▶ TASK ITEM:
Write out the data again exactly, skipping every picture.

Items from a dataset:
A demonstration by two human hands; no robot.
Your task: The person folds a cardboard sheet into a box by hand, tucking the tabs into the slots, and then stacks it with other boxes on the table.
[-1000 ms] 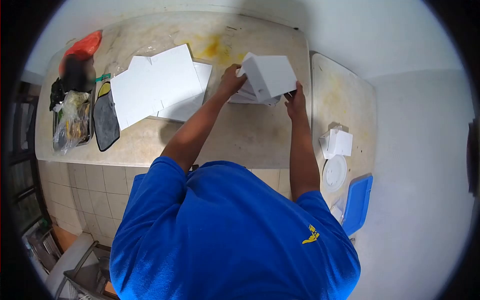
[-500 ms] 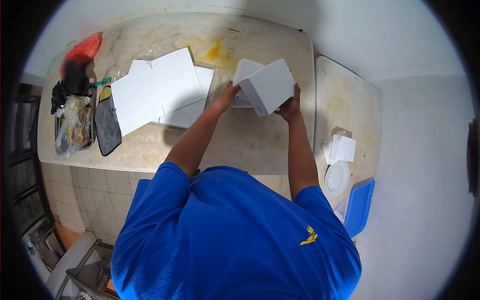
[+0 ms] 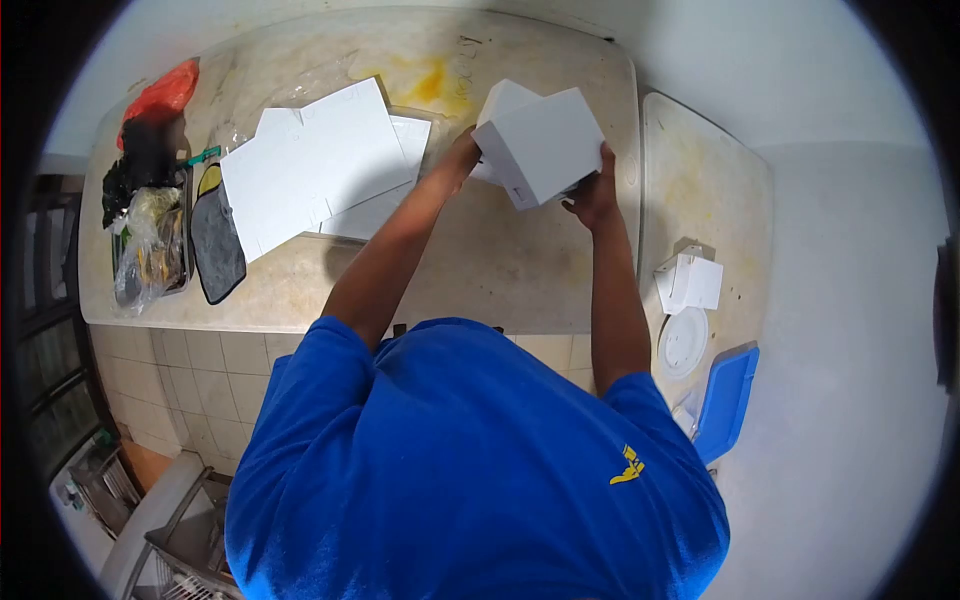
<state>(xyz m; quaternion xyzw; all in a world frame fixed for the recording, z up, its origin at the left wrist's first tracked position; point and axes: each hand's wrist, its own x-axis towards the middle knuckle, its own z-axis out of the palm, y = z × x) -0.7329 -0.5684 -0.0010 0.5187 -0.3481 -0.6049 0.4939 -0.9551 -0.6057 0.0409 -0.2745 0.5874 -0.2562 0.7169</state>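
Observation:
Between my two hands a white cardboard box [image 3: 548, 148] is held tilted over the table. My left hand [image 3: 463, 160] is closed at its left side, the fingers partly hidden behind the cardboard. At the right edge my right hand [image 3: 597, 192] grips it, thumb up along the side and fingers curled underneath. A second white box-like piece [image 3: 505, 97] shows behind the held box, mostly covered by it. Left of my hands, flat white cardboard sheets [image 3: 315, 165] lie overlapping on the table.
A grey and yellow cloth item [image 3: 218, 245] lies beside a tray with plastic-bagged things [image 3: 152, 250]. Behind these is a red plastic bag [image 3: 165, 100]. On the side table [image 3: 705, 190] are a small white box [image 3: 690, 280], a round white lid [image 3: 684, 342] and a blue tray [image 3: 727, 402].
The held box and both hands are slightly farther up in view, and the box has tilted a little. The whole view has shifted slightly too.

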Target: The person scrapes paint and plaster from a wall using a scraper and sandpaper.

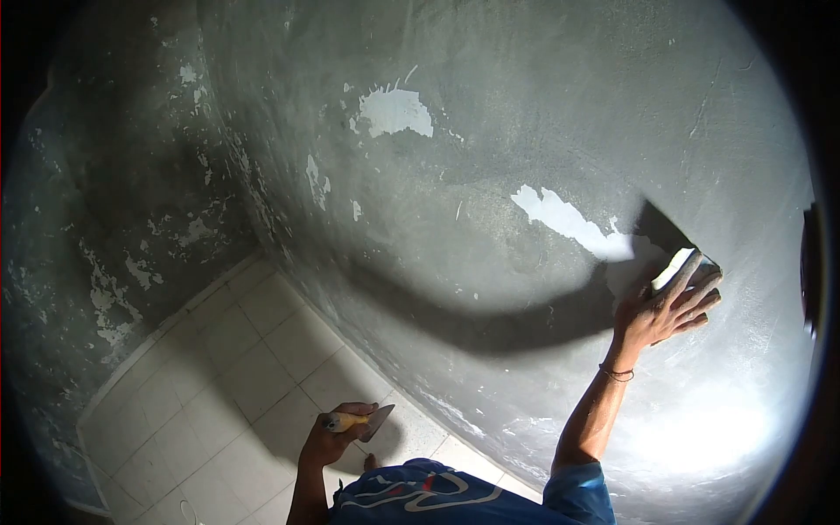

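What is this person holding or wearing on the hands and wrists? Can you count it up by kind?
Putty knife, gripped in the left hand: 1
Flat spreading blade, pressed to the grey wall by the right hand: 1
Wrist cord: 1
Total: 3

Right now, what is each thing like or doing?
right hand: raised, fingers spread over the spreader
spreader: pressed flat against the wall
left hand: lowered, closed round the putty knife
putty knife: held away from the wall, blade pointing right
wall: grey, with white patches and smears
floor tiles: pale, partly in shadow
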A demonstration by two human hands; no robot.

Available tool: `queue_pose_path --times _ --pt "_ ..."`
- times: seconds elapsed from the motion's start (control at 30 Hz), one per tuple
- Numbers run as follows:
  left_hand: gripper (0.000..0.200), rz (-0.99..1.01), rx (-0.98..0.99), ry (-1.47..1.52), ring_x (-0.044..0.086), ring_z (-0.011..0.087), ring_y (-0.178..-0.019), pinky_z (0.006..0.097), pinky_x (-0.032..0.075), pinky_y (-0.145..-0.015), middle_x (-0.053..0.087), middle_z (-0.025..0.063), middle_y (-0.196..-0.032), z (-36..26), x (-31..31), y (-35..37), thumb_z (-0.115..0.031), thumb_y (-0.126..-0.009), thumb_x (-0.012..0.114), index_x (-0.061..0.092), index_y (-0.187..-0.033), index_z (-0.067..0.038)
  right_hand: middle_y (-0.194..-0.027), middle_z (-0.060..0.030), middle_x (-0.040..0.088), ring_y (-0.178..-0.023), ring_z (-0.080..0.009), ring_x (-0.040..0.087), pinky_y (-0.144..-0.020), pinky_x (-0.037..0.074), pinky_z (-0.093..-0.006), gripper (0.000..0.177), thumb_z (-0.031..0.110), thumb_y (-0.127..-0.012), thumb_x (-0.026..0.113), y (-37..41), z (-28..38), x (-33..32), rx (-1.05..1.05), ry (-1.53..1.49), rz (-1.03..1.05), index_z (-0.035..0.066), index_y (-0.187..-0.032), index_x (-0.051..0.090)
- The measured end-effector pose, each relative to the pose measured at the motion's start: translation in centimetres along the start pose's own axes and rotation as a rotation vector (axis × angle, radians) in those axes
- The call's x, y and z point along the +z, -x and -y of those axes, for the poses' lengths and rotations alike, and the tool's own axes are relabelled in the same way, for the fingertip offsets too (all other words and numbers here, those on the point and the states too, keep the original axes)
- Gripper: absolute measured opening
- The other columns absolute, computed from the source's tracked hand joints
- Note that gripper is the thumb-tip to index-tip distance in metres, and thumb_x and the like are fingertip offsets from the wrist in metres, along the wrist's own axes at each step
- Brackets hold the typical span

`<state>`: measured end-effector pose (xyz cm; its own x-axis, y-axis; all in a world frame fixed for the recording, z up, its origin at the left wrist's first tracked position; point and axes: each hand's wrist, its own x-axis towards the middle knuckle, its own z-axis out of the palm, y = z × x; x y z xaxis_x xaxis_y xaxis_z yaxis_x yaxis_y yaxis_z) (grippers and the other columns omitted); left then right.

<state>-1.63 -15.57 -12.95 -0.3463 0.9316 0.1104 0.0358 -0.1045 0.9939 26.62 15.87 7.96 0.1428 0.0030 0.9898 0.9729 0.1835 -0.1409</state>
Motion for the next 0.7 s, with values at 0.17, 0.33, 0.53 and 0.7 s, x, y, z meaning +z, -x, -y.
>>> queue_pose_path --times 0.17,0.33,0.53,0.7 --pt "0.027 0.019 -0.020 0.026 0.060 0.0157 -0.099 0.0264 0.048 -0.083 0.064 0.0115 -0.113 -0.48 -0.34 0.37 -0.007 -0.084 0.064 0.059 -0.110 -0.001 -0.152 -0.0091 0.017 -0.140 -0.0358 0.009 -0.110 0.005 -0.0600 0.070 0.022 -0.078 0.056 -0.02 0.08 -0.25 0.004 -0.010 -0.001 0.029 -0.143 0.030" --pt "0.024 -0.027 0.030 0.064 0.060 0.0149 -0.098 0.0258 0.048 -0.082 0.064 0.0119 -0.112 -0.43 -0.16 0.51 -0.009 -0.085 0.064 0.060 -0.107 -0.002 -0.152 -0.0116 0.019 -0.140 -0.0359 0.009 -0.109 0.004 -0.0592 0.062 0.026 -0.083 0.054 -0.04 0.02 -0.13 0.007 0.007 -0.004 0.025 -0.142 0.035" --pt "0.023 -0.029 0.008 0.070 0.060 0.0160 -0.099 0.0262 0.048 -0.082 0.064 0.0122 -0.113 -0.45 -0.11 0.65 -0.007 -0.085 0.063 0.060 -0.107 -0.002 -0.152 -0.0097 0.017 -0.140 -0.0359 0.009 -0.109 0.005 -0.0598 0.061 0.027 -0.086 0.051 -0.15 0.17 -0.37 0.004 0.022 0.012 0.026 -0.144 0.031" --pt "0.023 -0.033 -0.020 0.104 0.060 0.0155 -0.097 0.0268 0.049 -0.080 0.064 0.0122 -0.113 -0.12 -0.10 0.84 -0.007 -0.085 0.063 0.060 -0.107 -0.002 -0.151 -0.0119 0.020 -0.140 -0.0355 0.010 -0.110 0.004 -0.0583 0.062 0.026 -0.083 0.051 -0.11 0.09 -0.20 -0.006 -0.006 -0.013 0.023 -0.142 0.035"
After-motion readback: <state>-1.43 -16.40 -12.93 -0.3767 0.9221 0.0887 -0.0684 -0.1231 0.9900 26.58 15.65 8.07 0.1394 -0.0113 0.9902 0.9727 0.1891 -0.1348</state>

▶ RESPONSE:
A demonstration by two human hands; no robot.
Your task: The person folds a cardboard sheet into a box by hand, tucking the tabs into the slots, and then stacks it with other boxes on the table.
[-1000 ms] 
[-500 ms] 
[+0 ms] 
<state>(xyz m; quaternion xyzw; all in a world frame fixed for the recording, z up, its origin at the left wrist's first tracked position; point and axes: each hand's wrist, its own x-axis towards the middle knuckle, its own z-axis out of the palm, y = z × x) -0.7329 -0.5684 -0.0010 0.5187 -0.3481 -0.6049 0.4939 -0.9551 -0.6057 0.0409 -0.2745 0.5874 -0.2562 0.7169</state>
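Observation:
Between my two hands a white cardboard box [image 3: 548, 148] is held tilted over the table. My left hand [image 3: 463, 160] is closed at its left side, the fingers partly hidden behind the cardboard. At the right edge my right hand [image 3: 597, 192] grips it, thumb up along the side and fingers curled underneath. A second white box-like piece [image 3: 505, 97] shows behind the held box, mostly covered by it. Left of my hands, flat white cardboard sheets [image 3: 315, 165] lie overlapping on the table.
A grey and yellow cloth item [image 3: 218, 245] lies beside a tray with plastic-bagged things [image 3: 152, 250]. Behind these is a red plastic bag [image 3: 165, 100]. On the side table [image 3: 705, 190] are a small white box [image 3: 690, 280], a round white lid [image 3: 684, 342] and a blue tray [image 3: 727, 402].
The held box and both hands are slightly farther up in view, and the box has tilted a little. The whole view has shifted slightly too.
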
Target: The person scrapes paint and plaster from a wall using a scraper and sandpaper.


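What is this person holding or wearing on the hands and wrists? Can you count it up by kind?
Putty knife, gripped in the left hand: 1
Flat spreading blade, pressed to the grey wall by the right hand: 1
Wrist cord: 1
Total: 3

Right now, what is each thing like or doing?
right hand: raised, fingers spread over the spreader
spreader: pressed flat against the wall
left hand: lowered, closed round the putty knife
putty knife: held away from the wall, blade pointing right
wall: grey, with white patches and smears
floor tiles: pale, partly in shadow
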A demonstration by two human hands; no robot.

Available tool: `queue_pose_path --times _ --pt "_ ..."`
- times: seconds elapsed from the motion's start (control at 30 Hz), one per tuple
- Numbers run as follows:
  left_hand: gripper (0.000..0.200), rz (-0.99..1.01), rx (-0.98..0.99), ry (-1.47..1.52), ring_x (-0.044..0.086), ring_z (-0.011..0.087), ring_y (-0.178..-0.019), pinky_z (0.006..0.097), pinky_x (-0.032..0.075), pinky_y (-0.145..-0.015), middle_x (-0.053..0.087), middle_z (-0.025..0.063), middle_y (-0.196..-0.032), z (-36..26), x (-31..31), y (-35..37), thumb_z (-0.115..0.031), thumb_y (-0.126..-0.009), thumb_x (-0.012..0.114), index_x (-0.061..0.092), index_y (-0.187..-0.033), index_z (-0.067..0.038)
  right_hand: middle_y (-0.194..-0.027), middle_z (-0.060..0.030), middle_x (-0.040..0.088), ring_y (-0.178..-0.023), ring_z (-0.080..0.009), ring_x (-0.040..0.087), pinky_y (-0.144..-0.020), pinky_x (-0.037..0.074), pinky_z (-0.093..-0.006), gripper (0.000..0.177), thumb_z (-0.031..0.110), thumb_y (-0.127..-0.012), thumb_x (-0.026..0.113), y (-37..41), z (-28..38), x (-33..32), rx (-1.05..1.05), ry (-1.53..1.49), rz (-1.03..1.05), index_z (-0.035..0.066), index_y (-0.187..-0.032), index_x (-0.051..0.090)
- The measured end-effector pose, each relative to the pose measured at the motion's start: translation in centimetres along the start pose's own axes and rotation as a rotation vector (axis × angle, radians) in those axes
- The call's x, y and z point along the +z, -x and -y of those axes, for the poses' lengths and rotations alike, and the tool's own axes are relabelled in the same way, for the fingertip offsets too (all other words and numbers here, those on the point and the states too, keep the original axes)
- Gripper: absolute measured opening
- The other columns absolute, computed from the source's tracked hand joints
- Note that gripper is the thumb-tip to index-tip distance in metres, and thumb_x and the like are fingertip offsets from the wrist in metres, along the wrist's own axes at each step
- Brackets hold the typical span

`<state>`: measured end-effector pose (xyz cm; its own x-axis, y-axis; all in a world frame fixed for the recording, z up, its origin at the left wrist's first tracked position; point and axes: each hand's wrist, its own x-axis towards the middle knuckle, its own z-axis out of the palm, y = z × x; x y z xaxis_x xaxis_y xaxis_z yaxis_x yaxis_y yaxis_z) (grippers and the other columns omitted); left then right.

<state>-1.63 -15.57 -12.95 -0.3463 0.9316 0.1104 0.0358 -0.1045 0.9939 26.62 15.87 7.96 0.1428 0.0030 0.9898 0.9729 0.1835 -0.1409</state>
Motion for the next 0.7 s, with values at 0.17, 0.33, 0.53 and 0.7 s, x, y, z meaning +z, -x, -y.
>>> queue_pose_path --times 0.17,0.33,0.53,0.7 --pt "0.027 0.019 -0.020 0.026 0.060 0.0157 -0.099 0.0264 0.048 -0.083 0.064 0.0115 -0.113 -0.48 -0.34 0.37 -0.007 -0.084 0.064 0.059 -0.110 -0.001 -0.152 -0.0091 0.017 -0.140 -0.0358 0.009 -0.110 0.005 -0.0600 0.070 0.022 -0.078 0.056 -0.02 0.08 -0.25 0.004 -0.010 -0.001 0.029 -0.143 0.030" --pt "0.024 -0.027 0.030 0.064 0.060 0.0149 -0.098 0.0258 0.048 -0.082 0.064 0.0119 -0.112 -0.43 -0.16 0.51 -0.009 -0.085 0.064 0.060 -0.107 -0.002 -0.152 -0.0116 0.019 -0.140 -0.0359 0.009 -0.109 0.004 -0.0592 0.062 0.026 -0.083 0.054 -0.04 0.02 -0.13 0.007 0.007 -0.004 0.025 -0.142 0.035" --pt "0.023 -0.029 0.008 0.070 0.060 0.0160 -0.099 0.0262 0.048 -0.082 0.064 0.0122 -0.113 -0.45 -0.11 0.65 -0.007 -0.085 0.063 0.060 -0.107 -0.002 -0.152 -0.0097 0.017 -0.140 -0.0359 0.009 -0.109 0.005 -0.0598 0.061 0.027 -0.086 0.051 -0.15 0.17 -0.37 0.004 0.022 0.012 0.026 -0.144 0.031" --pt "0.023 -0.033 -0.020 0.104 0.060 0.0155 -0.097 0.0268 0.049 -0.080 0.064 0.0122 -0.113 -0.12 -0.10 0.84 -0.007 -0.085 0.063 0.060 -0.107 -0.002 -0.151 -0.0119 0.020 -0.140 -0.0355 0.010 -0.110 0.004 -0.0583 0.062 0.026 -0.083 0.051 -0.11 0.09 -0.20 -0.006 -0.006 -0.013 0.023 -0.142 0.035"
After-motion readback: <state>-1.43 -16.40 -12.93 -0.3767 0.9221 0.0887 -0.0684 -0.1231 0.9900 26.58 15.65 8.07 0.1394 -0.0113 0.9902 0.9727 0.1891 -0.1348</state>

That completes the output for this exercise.